El caos, en cambio, simboliza la pasión, el instinto y la ruptura de los límites. Puede ser liberador, creativo y transformador, pero también destructivo. Los personajes que abrazan el caos suelen caer en una espiral de decisiones impulsivas, empujados por emociones incontrolables o traumas no resueltos.
Sin embargo, la literatura fantástica rara vez presenta el caos y el orden como simplemente bueno o malo. Como en la vida, el verdadero equilibrio se encuentra entre ambas fuerzas. Un exceso de orden conduce a la rigidez, mientras que el caos sin control puede devorar todo a su paso.
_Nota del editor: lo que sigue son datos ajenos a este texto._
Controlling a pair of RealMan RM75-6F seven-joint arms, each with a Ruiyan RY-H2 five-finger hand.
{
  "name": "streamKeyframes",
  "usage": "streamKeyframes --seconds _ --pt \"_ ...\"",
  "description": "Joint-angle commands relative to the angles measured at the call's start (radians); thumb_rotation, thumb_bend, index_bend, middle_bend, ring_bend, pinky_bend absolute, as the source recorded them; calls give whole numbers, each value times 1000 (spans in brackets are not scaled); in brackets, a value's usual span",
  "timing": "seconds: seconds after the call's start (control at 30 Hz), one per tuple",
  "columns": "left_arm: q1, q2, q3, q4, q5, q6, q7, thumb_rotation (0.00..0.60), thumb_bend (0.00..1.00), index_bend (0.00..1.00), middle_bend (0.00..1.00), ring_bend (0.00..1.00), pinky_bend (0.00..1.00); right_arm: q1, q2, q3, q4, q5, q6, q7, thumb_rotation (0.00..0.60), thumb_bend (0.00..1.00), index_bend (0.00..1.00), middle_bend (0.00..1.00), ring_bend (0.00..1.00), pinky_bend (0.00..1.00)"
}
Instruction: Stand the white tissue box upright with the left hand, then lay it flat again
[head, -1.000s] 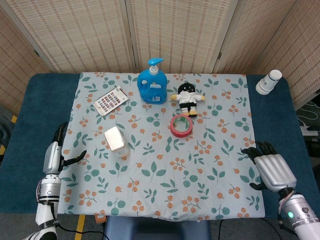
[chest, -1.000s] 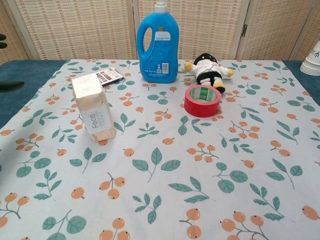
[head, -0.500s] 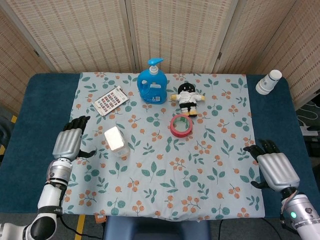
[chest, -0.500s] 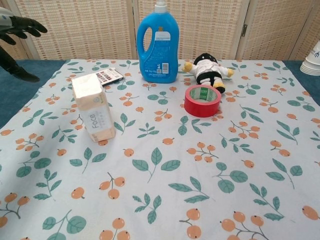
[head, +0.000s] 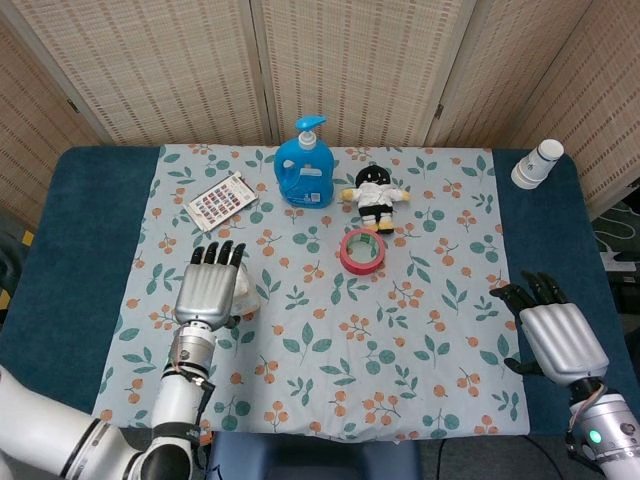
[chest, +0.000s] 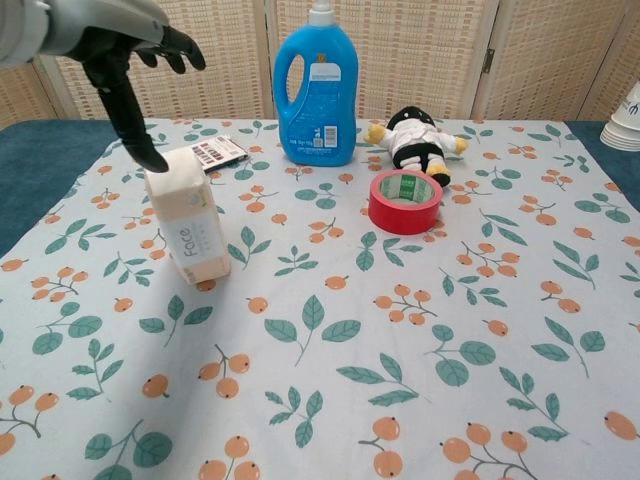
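— White tissue box (chest: 187, 213), where does it stand?

— Upright on the floral tablecloth (chest: 330, 340), toward the left edge of the table (head: 90, 250), its narrow top face up and "Face" printed down its front.

— And the left hand (head: 208, 286)?

— Right above the box. In the head view it covers most of it, back of the hand up, fingers (head: 218, 253) straight and slightly apart. In the chest view the thumb (chest: 130, 110) reaches down to the box's top rear corner; I cannot tell whether it touches. Nothing is gripped.

— The right hand (head: 560, 335)?

— Over the blue cloth near the table's right edge, well apart from everything, fingers spread, holding nothing.

— What else lies on the cloth?

— Blue detergent bottle (chest: 316, 88) at the far edge, middle. Just right of it, a small plush doll (chest: 415, 138) in white and black on its back. A red tape roll (chest: 405, 201) lies just in front of the doll. A printed card (head: 223, 200) sits left of the bottle, behind the box. A stack of white paper cups (head: 538, 163) is at the far right corner, off the floral cloth.
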Motion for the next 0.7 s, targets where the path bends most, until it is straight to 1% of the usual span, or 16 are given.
streamKeyframes --seconds 0.03,0.17,0.33,0.43,0.5,0.57,0.7 --pt "-67 -68 -13 81 -31 39 43 600 157 0 23 0 74 -4 2 2 -1 -2 6 1 600 54 202 179 0 0" --pt "-102 -113 -20 176 -66 41 78 600 156 0 23 0 74 -19 9 7 -3 -28 30 15 600 54 202 179 0 0" --pt "-106 -143 -36 252 -117 27 94 600 156 0 23 0 73 -37 22 9 -3 -65 53 37 600 54 202 179 0 0" --pt "-98 -146 -76 267 -174 11 97 600 155 0 23 0 74 -47 29 12 0 -82 67 49 600 54 202 179 0 0" --pt "-88 -140 -116 267 -225 -10 97 600 155 0 22 0 74 -54 33 15 0 -93 78 55 600 54 202 179 0 0" --pt "-86 -132 -145 272 -259 -22 103 600 155 0 20 0 74 -59 35 18 2 -100 86 62 600 53 202 180 0 0" --pt "-91 -135 -154 289 -254 -29 91 600 155 0 20 0 74 -65 38 21 4 -109 89 72 600 54 202 180 0 0"
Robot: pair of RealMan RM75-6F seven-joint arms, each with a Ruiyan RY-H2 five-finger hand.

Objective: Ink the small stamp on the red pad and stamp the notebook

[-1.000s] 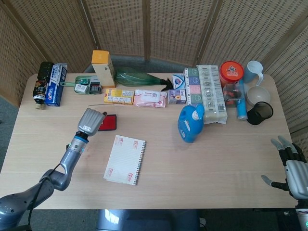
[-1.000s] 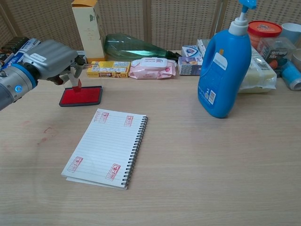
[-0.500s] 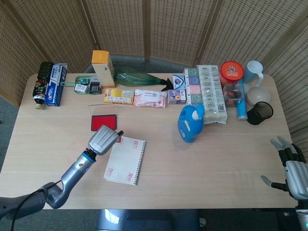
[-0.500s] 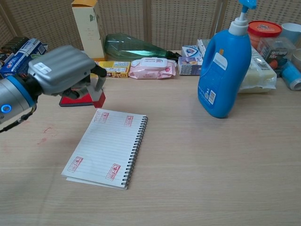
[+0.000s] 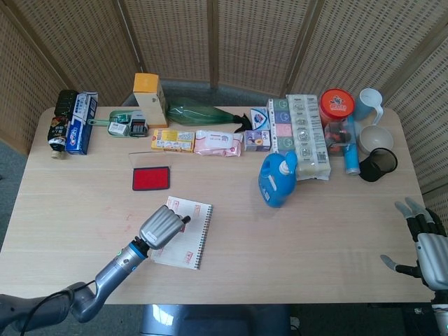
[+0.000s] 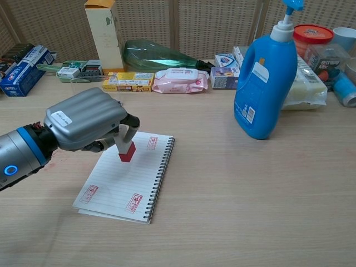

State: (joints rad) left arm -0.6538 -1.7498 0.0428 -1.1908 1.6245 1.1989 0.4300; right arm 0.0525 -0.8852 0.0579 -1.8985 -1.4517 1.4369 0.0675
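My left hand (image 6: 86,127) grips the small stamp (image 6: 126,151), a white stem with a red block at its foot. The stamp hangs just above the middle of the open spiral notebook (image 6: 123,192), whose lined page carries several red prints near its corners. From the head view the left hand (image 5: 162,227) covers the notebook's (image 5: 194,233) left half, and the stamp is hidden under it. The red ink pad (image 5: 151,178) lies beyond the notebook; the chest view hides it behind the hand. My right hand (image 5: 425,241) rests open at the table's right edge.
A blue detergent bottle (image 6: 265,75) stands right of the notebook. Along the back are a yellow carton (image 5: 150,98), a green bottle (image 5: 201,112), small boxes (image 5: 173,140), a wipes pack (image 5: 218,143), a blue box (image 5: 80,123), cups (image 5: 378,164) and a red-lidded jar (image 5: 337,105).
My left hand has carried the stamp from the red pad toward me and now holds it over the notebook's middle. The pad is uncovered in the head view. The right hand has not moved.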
Ese equilibrio, esa gama de grises es lo que hace grandes a los personajes e historias de nuestros libros favoritos. Un punto muy importante a tener en cuenta si eres escritor. Hace años los lectores dejaron atrás esos límites estrictos porque la verdad, no reflejan la realidad. Todos estamos hechos de esa eterna batalla de luz y oscuridad, y somos el resultado, el equilibrio líquido, siempre cambiante de esa eterna guerra.
Recomiendo: La novena casa (Leigh Bardugo): Esta oscura novela de fantasía contemporánea explora la magia en el contexto de sociedades secretas de la Universidad de Yale. Aquí, la magia negra y el caos son fuerzas tentadoras pero peligrosas, utilizadas para conseguir poder, influencia y conocimiento prohibido. La protagonista, Alex Stern, lucha con sus propios traumas y un pasado caótico, mientras intenta mantener el orden en un mundo que parece empujarla constantemente al borde de la destrucción.
¿Qué nos dice esto sobre nosotros?
Los sistemas de magia en la literatura fantástica no solo sirven para mover la trama; nos confrontan con nuestras propias contradicciones. Nos invitan a reflexionar sobre nuestras elecciones, tentaciones y valores. Cuando leemos sobre magos que deben elegir entre luz y sombra, caos y orden, nos enfrentamos a nuestra propia psicología: ¿Buscamos el control o abrazamos el cambio? ¿Cuidamos o destruimos para crear algo nuevo?
Quizá la verdadera magia no sea blanca ni negra, ni caótica ni ordenada. Quizá la verdadera magia resida en nuestra capacidad de encontrar el equilibrio, de danzar entre la luz y la oscuridad sin perdernos en ninguna de las dos. Aun sabiendo que nos perderemos, que existen y existirán esos momentos en que una u otra gane y eso también está bien, a veces tenemos que perderos para volver a encontrar los pasos en esa danza eterna.
Recomiendo: El priorato del naranjo (Samantha Shannon): Este libro épico de fantasía presenta la magia como una fuerza que puede salvar o destruir reinos, dependiendo de quién la maneje y con qué propósito. Hay una clara división entre diferentes tipos de magia, cada una con connotaciones morales y filosóficas distintas. La magia de la luz simboliza el orden y la tradición, mientras que el poder oscuro, vinculado a dragones y fuerzas antiguas, encarna el caos y la rebelión contra el status quo. Los personajes deben tomar decisiones que reflejan dilemas humanos: ¿seguir las reglas del orden establecido o arriesgarse y abrazar lo desconocido para cambiar el mundo?